XX
Una vez más, la imagen del desierto me llena la cabeza. Ininterrumpidamente, arena. Blanca, amarilla, naranja, a distintas horas del día.
Cuando es blanca, como ahora, el horizonte se tambalea envuelto en cataratas. Avanzo como un esforzado insecto por dunas infinitas, dejando tras de mí huellas anonadadas. Las dunas se encadenan sutilmente y forman una cordillera peligrosa de picos mansos sólo en apariencia.
Bebo un poco más de alcohol. Los poros de mi piel se abren, se cierran, se abren, se cierran, se erizan.
No recuerdo cuánto tiempo llevo bebiendo, pero sé que he anticipado mucho más que de costumbre esta cita por culpa del pájaro muerto. No me lo puedo quitar de encima. Su cabeza ladeada, la salpicadura de sangre. Debo de haberlo matado mientras dormía. No soy responsable de este asesinato que se repite y multiplica hasta convertirse en una matanza.
Vuelvo a ver los pechos nerviosos de V. Deseo jugar con ellos, hacerlos resbalar por mis dedos, como arena.
Me imagino arrancándole esos cucuruchos de encaje del sujetador, y veo sus pechos triunfantes, florecidos en los pezones, obsesivos, hipnóticos, dulces imanes para mis manos.
Deseo ser amamantado, crispar los labios y succionar el jugo resinoso del placer. V. me amamanta como una madre egoísta. Deja caer la cabeza hacia atrás y entreabre sus labios. Una hilera de dientes blanquísimos presiona, luego, su labio inferior. No quiere dejar escapar esas notas quejumbrosas que me deleitaría escuchar.
Mon coeur, mon enfant... ouvre bien ta petite bouche... un peu plus...
Pero, en realidad, la leche no llega nunca; me estoy deshidratando. V. juega cruelmente conmigo. Su disfraz de madre deja de engañarme; me rebelo.
Bebo más alcohol, para acrecentar esta voluntad de rebelión; sin embargo, sigo siendo un niño, un enfant qui a besoin de sa maman.
Desearía ser un hombre. Barba poblada, todo el cuerpo protegido por un vello negro y denso; alejarme de esos pechos envenenados; hacer otra cosa con esta mujer.
Bebo más alcohol, a riesgo de desdoblarme.
La arena del desierto sigue siendo blanca. Tan ciego como el sol, me dejo caer en ella. Hago una almohada con las manos y siento las quemaduras de la espalda como despiadados hormigueros.
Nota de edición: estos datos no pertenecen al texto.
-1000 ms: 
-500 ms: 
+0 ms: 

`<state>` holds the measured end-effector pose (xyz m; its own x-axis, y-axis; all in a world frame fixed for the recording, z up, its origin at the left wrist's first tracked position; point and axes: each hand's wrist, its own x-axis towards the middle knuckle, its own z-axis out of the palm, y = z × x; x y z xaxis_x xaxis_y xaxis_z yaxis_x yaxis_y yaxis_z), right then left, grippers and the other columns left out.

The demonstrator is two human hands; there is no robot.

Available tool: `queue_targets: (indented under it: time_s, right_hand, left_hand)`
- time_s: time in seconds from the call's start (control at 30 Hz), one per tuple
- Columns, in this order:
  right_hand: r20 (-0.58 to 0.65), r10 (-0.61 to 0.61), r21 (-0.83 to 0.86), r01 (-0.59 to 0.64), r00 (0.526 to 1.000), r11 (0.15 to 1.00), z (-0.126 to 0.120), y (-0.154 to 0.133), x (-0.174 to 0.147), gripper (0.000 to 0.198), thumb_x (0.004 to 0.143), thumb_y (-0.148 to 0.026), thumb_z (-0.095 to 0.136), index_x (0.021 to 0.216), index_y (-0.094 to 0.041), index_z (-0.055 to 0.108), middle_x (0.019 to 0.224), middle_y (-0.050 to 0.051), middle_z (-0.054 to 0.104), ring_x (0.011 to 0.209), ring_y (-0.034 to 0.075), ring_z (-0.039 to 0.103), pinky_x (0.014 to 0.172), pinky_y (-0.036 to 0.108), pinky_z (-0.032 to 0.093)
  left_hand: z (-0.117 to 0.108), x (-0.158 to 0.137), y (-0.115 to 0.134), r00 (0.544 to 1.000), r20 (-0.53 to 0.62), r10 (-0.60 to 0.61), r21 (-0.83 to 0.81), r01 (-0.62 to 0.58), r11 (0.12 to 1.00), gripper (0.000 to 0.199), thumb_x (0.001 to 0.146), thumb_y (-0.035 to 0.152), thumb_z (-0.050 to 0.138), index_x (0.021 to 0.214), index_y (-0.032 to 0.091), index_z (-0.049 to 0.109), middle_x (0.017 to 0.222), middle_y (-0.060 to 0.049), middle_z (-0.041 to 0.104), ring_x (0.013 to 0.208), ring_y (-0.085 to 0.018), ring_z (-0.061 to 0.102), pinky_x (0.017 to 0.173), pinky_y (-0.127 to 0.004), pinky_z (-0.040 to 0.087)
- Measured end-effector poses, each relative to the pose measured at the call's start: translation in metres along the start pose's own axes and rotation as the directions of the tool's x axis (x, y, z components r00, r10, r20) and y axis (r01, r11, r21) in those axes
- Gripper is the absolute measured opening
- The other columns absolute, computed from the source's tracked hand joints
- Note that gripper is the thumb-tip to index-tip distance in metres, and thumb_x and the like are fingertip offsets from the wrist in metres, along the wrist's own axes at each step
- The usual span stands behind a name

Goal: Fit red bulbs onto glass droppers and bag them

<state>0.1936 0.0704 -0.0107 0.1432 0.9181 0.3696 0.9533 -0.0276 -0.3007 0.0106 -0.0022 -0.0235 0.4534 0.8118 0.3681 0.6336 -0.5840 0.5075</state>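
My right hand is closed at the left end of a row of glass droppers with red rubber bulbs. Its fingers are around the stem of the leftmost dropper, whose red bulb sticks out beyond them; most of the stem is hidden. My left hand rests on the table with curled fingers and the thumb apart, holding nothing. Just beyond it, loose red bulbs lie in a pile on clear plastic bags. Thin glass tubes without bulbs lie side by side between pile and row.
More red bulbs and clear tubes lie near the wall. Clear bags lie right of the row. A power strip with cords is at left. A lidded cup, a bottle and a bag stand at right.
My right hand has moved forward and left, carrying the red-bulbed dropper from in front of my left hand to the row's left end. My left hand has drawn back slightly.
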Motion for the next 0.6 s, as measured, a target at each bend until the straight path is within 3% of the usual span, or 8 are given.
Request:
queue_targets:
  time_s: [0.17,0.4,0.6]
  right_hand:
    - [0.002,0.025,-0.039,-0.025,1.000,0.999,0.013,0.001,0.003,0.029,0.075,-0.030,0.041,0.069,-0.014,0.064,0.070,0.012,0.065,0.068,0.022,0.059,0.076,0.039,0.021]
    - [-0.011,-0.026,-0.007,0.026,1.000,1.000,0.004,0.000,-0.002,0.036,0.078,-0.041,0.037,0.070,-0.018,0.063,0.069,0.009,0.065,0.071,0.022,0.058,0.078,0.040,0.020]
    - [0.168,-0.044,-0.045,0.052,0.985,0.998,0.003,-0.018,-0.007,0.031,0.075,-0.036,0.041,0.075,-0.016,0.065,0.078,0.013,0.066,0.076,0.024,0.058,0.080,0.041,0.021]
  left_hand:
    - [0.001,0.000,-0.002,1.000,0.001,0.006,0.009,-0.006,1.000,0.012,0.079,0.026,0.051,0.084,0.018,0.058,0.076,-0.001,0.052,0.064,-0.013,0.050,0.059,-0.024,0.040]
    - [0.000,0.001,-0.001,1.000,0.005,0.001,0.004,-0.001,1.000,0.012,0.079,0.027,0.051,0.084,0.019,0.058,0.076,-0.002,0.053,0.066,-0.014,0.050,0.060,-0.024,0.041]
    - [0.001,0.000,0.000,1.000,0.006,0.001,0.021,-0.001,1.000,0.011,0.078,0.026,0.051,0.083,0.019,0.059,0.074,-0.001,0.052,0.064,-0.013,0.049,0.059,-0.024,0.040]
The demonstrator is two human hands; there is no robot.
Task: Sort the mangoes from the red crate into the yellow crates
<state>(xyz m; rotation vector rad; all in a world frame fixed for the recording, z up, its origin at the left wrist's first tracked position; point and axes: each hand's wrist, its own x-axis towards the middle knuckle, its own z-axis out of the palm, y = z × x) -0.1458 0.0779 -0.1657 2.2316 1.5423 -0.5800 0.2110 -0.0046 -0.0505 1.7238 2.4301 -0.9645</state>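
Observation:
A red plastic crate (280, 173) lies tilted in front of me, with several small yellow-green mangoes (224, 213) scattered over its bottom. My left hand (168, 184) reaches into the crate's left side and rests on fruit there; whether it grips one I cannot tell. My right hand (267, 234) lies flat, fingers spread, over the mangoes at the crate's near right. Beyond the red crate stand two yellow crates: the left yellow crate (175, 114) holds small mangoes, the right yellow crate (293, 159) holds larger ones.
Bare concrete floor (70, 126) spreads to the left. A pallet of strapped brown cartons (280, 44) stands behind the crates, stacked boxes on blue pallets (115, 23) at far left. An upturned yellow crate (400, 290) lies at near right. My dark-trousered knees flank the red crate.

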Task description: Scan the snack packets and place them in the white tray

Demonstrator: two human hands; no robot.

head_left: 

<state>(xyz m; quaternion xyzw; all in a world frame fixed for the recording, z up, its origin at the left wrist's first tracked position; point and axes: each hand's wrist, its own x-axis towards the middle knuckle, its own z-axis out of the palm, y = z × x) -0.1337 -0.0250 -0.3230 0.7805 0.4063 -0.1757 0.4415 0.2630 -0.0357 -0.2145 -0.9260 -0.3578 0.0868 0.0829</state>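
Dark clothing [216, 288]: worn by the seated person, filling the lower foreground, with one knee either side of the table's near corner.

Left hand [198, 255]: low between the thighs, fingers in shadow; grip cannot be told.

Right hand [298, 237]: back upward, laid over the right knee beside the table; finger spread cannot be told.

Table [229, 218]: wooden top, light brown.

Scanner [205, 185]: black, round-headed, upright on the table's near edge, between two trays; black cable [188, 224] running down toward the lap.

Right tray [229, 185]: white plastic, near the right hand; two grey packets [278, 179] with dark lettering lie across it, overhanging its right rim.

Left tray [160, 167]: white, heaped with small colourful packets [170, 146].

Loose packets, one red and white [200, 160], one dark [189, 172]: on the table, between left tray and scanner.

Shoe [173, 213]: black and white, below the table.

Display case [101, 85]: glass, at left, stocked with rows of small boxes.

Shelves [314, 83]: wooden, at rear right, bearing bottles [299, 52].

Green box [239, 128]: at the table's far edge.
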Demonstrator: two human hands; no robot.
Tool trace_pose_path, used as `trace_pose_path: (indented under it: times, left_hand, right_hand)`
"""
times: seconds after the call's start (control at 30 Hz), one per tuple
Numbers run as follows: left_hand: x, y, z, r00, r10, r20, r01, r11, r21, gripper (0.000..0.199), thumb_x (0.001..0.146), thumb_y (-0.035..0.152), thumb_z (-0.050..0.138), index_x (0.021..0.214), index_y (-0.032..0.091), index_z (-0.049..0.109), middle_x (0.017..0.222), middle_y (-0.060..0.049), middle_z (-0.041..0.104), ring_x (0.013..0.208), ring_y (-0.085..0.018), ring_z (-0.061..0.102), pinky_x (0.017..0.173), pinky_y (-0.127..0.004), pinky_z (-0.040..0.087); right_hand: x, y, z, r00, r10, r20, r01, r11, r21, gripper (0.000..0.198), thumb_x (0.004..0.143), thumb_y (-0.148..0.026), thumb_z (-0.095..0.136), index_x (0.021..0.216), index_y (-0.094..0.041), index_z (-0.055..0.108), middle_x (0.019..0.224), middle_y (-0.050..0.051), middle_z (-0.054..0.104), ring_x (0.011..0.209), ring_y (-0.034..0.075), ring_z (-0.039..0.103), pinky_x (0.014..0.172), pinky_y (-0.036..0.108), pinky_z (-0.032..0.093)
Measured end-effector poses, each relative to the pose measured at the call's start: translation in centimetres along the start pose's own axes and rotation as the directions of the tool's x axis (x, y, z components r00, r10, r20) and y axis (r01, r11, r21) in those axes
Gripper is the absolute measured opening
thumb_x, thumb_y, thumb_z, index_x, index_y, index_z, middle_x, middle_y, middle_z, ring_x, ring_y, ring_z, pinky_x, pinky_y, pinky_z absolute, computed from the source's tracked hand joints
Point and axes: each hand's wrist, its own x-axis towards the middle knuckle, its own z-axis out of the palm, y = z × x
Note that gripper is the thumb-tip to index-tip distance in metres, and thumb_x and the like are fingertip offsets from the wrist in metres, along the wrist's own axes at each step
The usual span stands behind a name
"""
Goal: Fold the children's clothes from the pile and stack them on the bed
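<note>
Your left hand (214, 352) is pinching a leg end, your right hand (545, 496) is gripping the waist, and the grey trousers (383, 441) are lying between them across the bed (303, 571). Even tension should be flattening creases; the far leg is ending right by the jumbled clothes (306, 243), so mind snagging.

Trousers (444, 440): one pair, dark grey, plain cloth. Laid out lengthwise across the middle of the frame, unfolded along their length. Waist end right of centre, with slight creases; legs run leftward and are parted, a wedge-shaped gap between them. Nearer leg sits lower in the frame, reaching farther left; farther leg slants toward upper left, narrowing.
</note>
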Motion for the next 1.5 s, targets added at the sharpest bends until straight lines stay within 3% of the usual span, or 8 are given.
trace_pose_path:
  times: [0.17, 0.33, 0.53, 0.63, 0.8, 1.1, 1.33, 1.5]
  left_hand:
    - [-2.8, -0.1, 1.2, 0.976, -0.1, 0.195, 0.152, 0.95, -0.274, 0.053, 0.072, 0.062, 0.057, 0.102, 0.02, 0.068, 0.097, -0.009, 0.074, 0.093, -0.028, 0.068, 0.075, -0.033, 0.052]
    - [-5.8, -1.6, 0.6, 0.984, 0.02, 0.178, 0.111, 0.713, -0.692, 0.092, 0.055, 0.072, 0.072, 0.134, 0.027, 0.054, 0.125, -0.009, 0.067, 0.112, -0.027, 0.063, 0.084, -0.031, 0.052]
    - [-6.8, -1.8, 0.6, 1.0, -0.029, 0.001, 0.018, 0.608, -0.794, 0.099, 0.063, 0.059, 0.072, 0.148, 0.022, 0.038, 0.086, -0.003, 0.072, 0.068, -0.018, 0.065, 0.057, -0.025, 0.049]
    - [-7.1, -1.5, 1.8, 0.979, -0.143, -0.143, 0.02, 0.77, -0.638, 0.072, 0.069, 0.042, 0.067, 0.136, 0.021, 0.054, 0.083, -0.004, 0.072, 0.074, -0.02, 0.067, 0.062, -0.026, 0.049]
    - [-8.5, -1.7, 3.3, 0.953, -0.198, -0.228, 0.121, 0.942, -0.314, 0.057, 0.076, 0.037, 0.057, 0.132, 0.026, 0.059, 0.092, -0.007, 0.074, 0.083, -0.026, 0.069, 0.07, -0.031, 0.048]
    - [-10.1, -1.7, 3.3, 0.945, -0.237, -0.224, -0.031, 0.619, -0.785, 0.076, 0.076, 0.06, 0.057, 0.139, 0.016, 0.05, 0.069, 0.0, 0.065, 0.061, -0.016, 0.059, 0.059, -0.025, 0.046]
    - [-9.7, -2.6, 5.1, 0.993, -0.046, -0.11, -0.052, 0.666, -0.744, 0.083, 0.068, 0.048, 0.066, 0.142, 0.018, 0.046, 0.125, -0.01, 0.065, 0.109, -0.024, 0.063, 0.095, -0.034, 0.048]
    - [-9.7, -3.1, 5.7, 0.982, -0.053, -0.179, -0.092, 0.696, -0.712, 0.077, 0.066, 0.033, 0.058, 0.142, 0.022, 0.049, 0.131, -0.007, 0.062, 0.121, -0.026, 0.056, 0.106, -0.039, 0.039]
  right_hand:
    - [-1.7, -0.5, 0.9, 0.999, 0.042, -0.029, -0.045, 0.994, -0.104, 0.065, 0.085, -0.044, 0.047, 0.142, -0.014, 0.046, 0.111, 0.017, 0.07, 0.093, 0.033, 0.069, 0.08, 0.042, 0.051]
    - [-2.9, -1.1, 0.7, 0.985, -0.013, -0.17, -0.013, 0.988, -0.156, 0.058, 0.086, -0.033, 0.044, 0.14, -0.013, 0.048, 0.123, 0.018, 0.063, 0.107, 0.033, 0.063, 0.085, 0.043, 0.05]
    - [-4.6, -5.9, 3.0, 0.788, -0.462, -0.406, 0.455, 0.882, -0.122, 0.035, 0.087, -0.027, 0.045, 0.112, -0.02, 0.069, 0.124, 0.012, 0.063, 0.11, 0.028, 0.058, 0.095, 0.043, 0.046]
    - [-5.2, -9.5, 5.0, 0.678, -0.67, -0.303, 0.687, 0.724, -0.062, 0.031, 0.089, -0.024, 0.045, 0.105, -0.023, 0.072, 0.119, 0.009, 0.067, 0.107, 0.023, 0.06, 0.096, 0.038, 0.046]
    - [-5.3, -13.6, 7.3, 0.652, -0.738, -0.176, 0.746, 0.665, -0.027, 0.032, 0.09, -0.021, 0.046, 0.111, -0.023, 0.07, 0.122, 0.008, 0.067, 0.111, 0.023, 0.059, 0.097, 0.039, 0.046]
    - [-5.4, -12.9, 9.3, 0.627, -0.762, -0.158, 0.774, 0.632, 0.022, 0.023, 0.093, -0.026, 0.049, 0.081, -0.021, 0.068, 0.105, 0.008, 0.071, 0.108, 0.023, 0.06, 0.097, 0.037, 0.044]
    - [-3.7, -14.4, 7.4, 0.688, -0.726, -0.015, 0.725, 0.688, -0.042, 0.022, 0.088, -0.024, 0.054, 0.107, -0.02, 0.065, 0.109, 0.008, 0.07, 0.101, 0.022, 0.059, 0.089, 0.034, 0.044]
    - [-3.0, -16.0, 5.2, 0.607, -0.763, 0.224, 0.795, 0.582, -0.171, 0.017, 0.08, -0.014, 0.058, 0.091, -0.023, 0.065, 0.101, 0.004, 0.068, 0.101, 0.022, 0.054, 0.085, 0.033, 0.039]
El sol no se quiere poner nunca.
Basenji, el perro africano, no teme al sol. Lo sostiene sobre su cabeza con la naturalidad de un dios. En algún lugar he visto esa imagen. Las orejas levantadas en tensión. La espiral del rabo. Otro perro. ¿Dónde?
La arena lo ocupa todo. La habitación está llena de arena; no puedo avanzar hacia el alambique; me hundo en la arena... tengo sed... me estoy deshidratando... la arena me responde. Un poco más de alcohol..., pero la arena se interpone, una duna sucede a otra. Este castigo ejemplar se parece demasiado a la muerte.